Every entry in the following listing must be restated word for word, though not its pictures.
::::
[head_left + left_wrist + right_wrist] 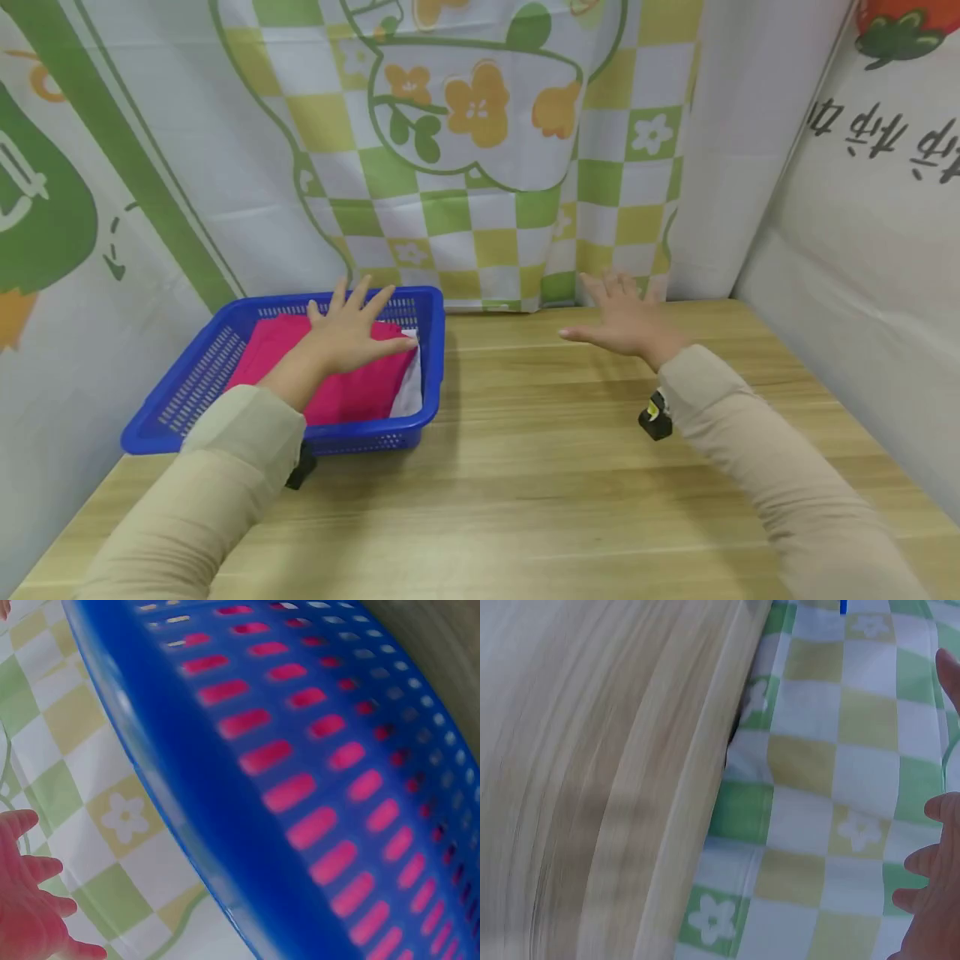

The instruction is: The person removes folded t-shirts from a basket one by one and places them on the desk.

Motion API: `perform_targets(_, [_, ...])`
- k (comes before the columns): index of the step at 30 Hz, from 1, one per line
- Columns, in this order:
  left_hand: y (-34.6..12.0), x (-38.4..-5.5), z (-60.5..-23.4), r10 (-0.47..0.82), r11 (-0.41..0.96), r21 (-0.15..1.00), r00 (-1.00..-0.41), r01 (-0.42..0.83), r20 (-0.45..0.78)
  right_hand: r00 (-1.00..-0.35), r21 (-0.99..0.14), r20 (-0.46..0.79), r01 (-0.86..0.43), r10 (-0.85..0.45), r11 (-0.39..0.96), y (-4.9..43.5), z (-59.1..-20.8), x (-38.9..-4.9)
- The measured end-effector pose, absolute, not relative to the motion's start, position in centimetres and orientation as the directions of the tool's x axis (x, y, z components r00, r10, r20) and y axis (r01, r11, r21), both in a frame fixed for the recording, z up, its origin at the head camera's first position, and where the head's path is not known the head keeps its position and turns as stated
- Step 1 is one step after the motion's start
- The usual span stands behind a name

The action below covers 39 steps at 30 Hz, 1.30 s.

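Note:
My left hand [347,335] hovers over a blue plastic basket [433,358], fingers spread and nothing held. Folded pink cloth [348,398] lies inside the basket, with a piece of white cloth [409,390] showing beside it on the right. In the left wrist view the pink shows through the slots of the basket wall [247,817], and the left fingers [34,892] appear at the lower left. Toward the back right of the table, my right hand [626,321] is held above the wood with its fingers extended and its thumb out to the left, holding nothing.
The wooden table [525,475] reaches back to a green, yellow and white checked curtain [465,217]. A printed white sheet [870,250] borders the right side, and another [60,333] borders the left. A small black device [656,417] is at the right wrist.

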<state>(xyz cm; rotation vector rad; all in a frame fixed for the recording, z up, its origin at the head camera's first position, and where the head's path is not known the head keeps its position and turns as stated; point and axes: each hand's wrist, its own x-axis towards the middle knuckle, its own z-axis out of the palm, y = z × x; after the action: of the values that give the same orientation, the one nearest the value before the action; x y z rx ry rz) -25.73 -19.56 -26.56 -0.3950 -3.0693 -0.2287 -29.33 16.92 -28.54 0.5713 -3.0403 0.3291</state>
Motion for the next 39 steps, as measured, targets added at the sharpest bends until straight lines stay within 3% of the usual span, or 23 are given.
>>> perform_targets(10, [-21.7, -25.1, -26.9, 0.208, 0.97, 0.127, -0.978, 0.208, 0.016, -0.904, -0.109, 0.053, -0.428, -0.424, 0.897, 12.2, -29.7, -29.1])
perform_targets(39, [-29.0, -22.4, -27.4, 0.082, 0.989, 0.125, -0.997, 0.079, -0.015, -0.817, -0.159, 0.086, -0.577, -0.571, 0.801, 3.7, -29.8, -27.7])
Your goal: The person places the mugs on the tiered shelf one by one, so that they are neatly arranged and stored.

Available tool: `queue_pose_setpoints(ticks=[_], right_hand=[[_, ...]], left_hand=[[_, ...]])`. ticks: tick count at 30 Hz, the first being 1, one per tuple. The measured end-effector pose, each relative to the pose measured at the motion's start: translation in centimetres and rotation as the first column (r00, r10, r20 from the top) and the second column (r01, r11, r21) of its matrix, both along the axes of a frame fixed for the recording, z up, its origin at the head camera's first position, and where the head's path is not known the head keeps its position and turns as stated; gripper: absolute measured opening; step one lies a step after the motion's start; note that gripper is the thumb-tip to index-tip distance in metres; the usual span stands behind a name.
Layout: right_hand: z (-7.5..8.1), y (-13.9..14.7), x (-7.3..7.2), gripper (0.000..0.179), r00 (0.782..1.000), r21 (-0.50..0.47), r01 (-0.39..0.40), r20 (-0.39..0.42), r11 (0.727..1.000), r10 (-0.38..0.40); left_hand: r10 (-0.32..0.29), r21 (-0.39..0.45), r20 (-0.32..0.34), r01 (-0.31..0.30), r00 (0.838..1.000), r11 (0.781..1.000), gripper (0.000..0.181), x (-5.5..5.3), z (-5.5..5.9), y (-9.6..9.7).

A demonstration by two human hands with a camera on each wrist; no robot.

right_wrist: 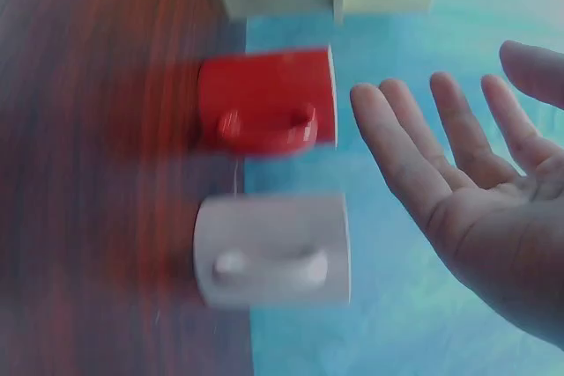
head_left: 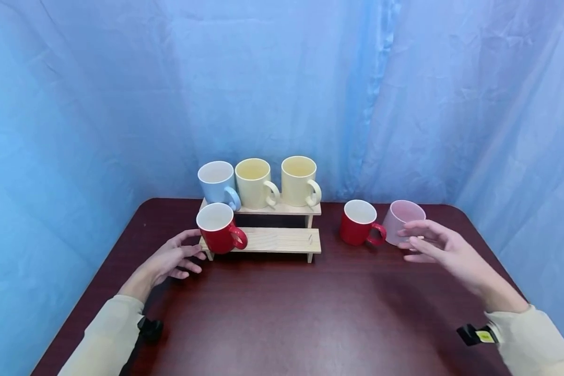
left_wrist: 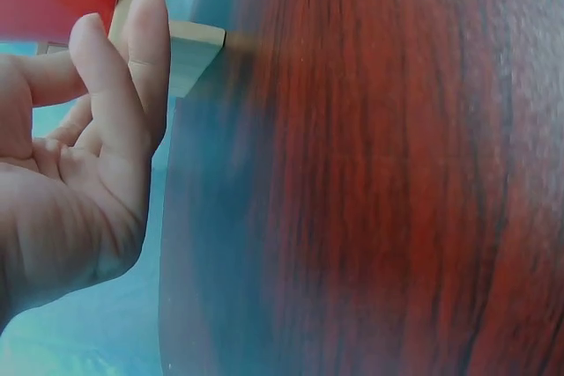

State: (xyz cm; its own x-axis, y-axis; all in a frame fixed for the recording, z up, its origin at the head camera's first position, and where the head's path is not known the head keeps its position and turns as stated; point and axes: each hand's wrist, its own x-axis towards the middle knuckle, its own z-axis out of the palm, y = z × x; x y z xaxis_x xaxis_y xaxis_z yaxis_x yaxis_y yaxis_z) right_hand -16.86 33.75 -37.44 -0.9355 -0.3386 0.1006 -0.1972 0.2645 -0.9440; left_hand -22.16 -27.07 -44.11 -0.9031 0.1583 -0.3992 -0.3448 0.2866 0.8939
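Note:
A red mug point(head_left: 218, 235) with a white inside stands at the left end of the lower step of a wooden two-step rack point(head_left: 282, 240). My left hand point(head_left: 176, 256) is just left of that mug, fingers loosely bent and nothing in its grasp. In the left wrist view the fingertips point(left_wrist: 148, 15) overlap the mug's lower side and the rack's edge. On the right, my right hand point(head_left: 444, 250) hovers in front of a pink mug point(head_left: 395, 227), partly covering it, with fingers spread and holding nothing. A second red mug point(right_wrist: 264, 94) sits beside the pink one on the table.
On the upper step stand a light blue mug point(head_left: 216, 183) and two pale yellow mugs point(head_left: 251, 188), handles toward the right. The dark red wooden table point(head_left: 282, 313) ends at a blue curtain point(head_left: 272, 78) behind and at both sides.

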Motion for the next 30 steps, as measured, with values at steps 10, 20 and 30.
queue_pose_setpoints(ticks=[10,20,30], right_hand=[[-3.1,4.1,0.7,0.047,0.97,-0.144,0.237,-0.014,0.961,-0.241],[-5.7,4.6,0.1,0.06,0.963,-0.256,0.24,0.187,0.936,-0.196],[-6.5,3.5,-1.9,0.042,0.927,-0.235,0.229,0.348,0.945,-0.139]], left_hand=[[0.026,0.03,0.004,-0.026,1.0,0.999,0.061,0.4,0.2,0.0],[0.04,0.05,0.016,-0.041,0.999,0.998,0.055,0.1,-0.5,0.5],[0.042,0.046,0.015,-0.042,0.999,0.998,0.055,0.0,-0.6,0.6]])
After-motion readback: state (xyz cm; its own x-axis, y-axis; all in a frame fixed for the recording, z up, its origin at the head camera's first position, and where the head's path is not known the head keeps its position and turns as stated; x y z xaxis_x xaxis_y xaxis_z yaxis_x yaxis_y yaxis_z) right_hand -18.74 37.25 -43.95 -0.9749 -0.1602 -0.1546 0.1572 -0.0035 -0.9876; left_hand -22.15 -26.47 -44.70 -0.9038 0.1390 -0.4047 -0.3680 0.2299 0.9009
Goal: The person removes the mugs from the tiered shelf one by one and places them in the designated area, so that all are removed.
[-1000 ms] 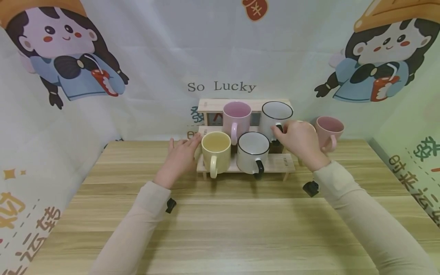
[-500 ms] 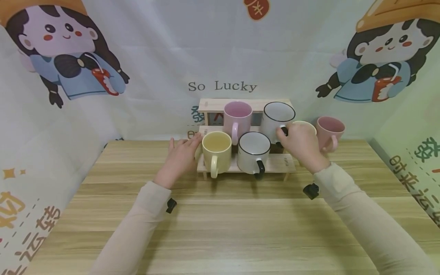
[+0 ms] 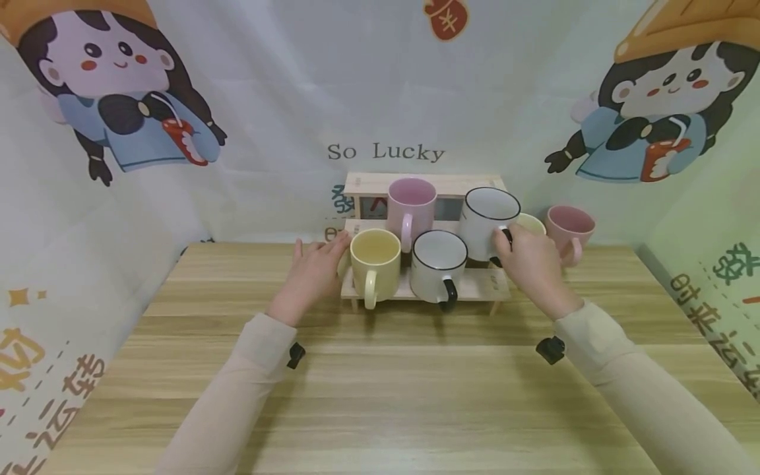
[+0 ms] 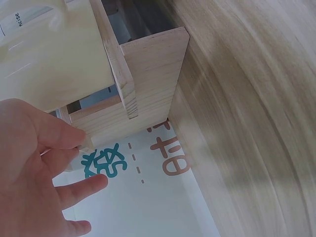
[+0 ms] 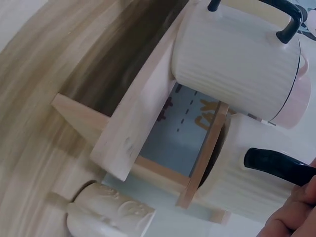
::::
*Expected output*.
[head_left + left_wrist + right_wrist] 

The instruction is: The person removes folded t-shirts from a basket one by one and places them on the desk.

Motion API: `perform_targets(_, [_, ...])`
- k (comes before the columns): index of the step at 30 Hz, from 1, one per line
- Columns, in this order:
  left_hand: y (-34.6..12.0), x (-38.4..-5.5), z (-60.5..-23.4), r10 (-0.47..0.82), r11 (-0.41..0.96), r21 (-0.15..1.00), r00 (-1.00..-0.41), r01 (-0.42..0.83), r20 (-0.45..0.78)
  right_hand: r00 (-1.00..-0.35), r21 (-0.99..0.14), r20 (-0.46..0.79), r01 (-0.86..0.43), r10 (-0.85..0.45), r11 (-0.39..0.96), y (-4.9..43.5), z (-59.1..-20.8), x (-38.9..-4.9)
- The measured end-effector pose, absolute, not relative to the motion's start, position in centimetres and orientation as the directions of the tool's x axis (x, y, z components r00, r10, r20) and y axis (r01, r11, r21), both in a frame fixed for the recording, z up, its origin at the head camera's first position, and where the head's path is not known the head keeps its position and turns as stated
- Step 1 is one step after the motion's start
- The usual span stands behind a name

The action below covers 39 steps at 30 Hz, 1.30 s.

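Note:
My left hand [347,335] hovers over a blue plastic basket [433,358], fingers spread and nothing held. Folded pink cloth [348,398] lies inside the basket, with a piece of white cloth [409,390] showing beside it on the right. In the left wrist view the pink shows through the slots of the basket wall [247,817], and the left fingers [34,892] appear at the lower left. Toward the back right of the table, my right hand [626,321] is held above the wood with its fingers extended and its thumb out to the left, holding nothing.
The wooden table [525,475] reaches back to a green, yellow and white checked curtain [465,217]. A printed white sheet [870,250] borders the right side, and another [60,333] borders the left. A small black device [656,417] is at the right wrist.
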
<state>(xyz cm; rotation vector rad; all in a frame fixed for the recording, z up, its origin at the head camera's first position, and where the head's path is not known the head keeps its position and turns as stated; point and axes: each hand's wrist, its own x-axis towards the middle knuckle, its own z-axis out of the palm, y = z × x; after the action: of the values that give the same orientation, the one nearest the value before the action; x y z rx ry rz) -25.73 -19.56 -26.56 -0.3950 -3.0693 -0.2287 -29.33 16.92 -28.54 0.5713 -3.0403 0.3291</state>
Motion for the next 39 steps, as measured, targets added at the sharpest bends until straight lines stay within 3% of the usual span, or 23 are given.
>>> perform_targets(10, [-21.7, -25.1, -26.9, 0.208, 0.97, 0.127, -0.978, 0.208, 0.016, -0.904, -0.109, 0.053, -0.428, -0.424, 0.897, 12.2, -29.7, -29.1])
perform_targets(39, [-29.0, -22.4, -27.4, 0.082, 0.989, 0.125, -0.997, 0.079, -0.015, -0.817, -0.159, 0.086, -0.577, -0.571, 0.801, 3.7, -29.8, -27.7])
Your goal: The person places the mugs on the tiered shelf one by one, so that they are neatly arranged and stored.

Available tool: `queue_pose_setpoints(ticks=[_], right_hand=[[_, ...]], left_hand=[[_, ...]])`. ticks: tick count at 30 Hz, the first being 1, one per tuple. The measured end-effector pose, each relative to the pose measured at the motion's start: translation in centimetres and rotation as the first column (r00, r10, r20 from the top) and the second column (r01, r11, r21) of its matrix, both along the axes of a frame fixed for the recording, z up, its origin at the head camera's first position, and where the head's path is not known the head keeps its position and turns as stated; gripper: absolute measured opening; step one lies a step after the motion's start; note that gripper is the thumb-tip to index-tip distance in metres; the usual span stands behind a name.
Layout: right_hand: z (-7.5..8.1), y (-13.9..14.7), x (-7.3..7.2), gripper (0.000..0.179), r00 (0.782..1.000), r21 (-0.50..0.47), r01 (-0.39..0.40), r20 (-0.39..0.42), r11 (0.727..1.000), r10 (-0.38..0.40); left_hand: r10 (-0.32..0.29), r21 (-0.39..0.45), r20 (-0.32..0.34), r01 (-0.31..0.30), r00 (0.838..1.000), r11 (0.781..1.000), gripper (0.000..0.181), x (-5.5..5.3), z (-5.5..5.9), y (-9.6..9.7).

A demonstration by two human hands with a camera on each wrist; no robot.

right_wrist: 
head_left: 
left_wrist: 

State: (xyz cm; its own x-axis, y-axis; all in a frame fixed for the recording, z up, its origin at the head camera's first position, and where the head's path is not known the head keeps its position and turns as stated; point and axes: each hand's wrist, its own x-axis towards the middle knuckle, its own z-axis out of the palm, y = z × x; x y z xaxis_x xaxis_y xaxis_z yaxis_x yaxis_y yaxis_z) right_hand -16.86 33.75 -37.44 -0.9355 -0.3386 0.1006 -0.1972 0.2645 -0.9440; left_hand -22.16 -27.07 -44.11 -0.9031 0.1583 -0.3992 -0.3448 0.2866 0.8939
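Note:
A red mug point(head_left: 218, 235) with a white inside stands at the left end of the lower step of a wooden two-step rack point(head_left: 282, 240). My left hand point(head_left: 176, 256) is just left of that mug, fingers loosely bent and nothing in its grasp. In the left wrist view the fingertips point(left_wrist: 148, 15) overlap the mug's lower side and the rack's edge. On the right, my right hand point(head_left: 444, 250) hovers in front of a pink mug point(head_left: 395, 227), partly covering it, with fingers spread and holding nothing. A second red mug point(right_wrist: 264, 94) sits beside the pink one on the table.
On the upper step stand a light blue mug point(head_left: 216, 183) and two pale yellow mugs point(head_left: 251, 188), handles toward the right. The dark red wooden table point(head_left: 282, 313) ends at a blue curtain point(head_left: 272, 78) behind and at both sides.
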
Motion for the next 30 steps, as measured, with values at steps 10, 20 and 30.
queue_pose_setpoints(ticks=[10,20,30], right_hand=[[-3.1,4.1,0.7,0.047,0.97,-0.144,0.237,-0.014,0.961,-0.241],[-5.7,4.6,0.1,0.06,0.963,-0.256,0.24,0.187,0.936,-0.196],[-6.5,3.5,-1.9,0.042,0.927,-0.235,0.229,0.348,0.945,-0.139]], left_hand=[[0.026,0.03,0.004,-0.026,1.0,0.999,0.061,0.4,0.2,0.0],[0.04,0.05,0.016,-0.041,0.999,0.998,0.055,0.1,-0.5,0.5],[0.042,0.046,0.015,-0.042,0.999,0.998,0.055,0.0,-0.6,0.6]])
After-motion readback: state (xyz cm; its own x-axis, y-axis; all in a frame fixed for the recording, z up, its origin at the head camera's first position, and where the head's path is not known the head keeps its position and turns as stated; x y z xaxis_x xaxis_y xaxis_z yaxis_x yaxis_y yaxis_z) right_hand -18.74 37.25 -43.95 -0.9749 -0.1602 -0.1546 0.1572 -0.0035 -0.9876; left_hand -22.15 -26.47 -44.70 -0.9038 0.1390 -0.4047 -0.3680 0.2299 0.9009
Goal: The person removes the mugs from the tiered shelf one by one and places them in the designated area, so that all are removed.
[-1000 ms] 
[-500 ms] 
[+0 ms] 
[+0 ms] 
[+0 ms] 

No further output is needed for this exercise.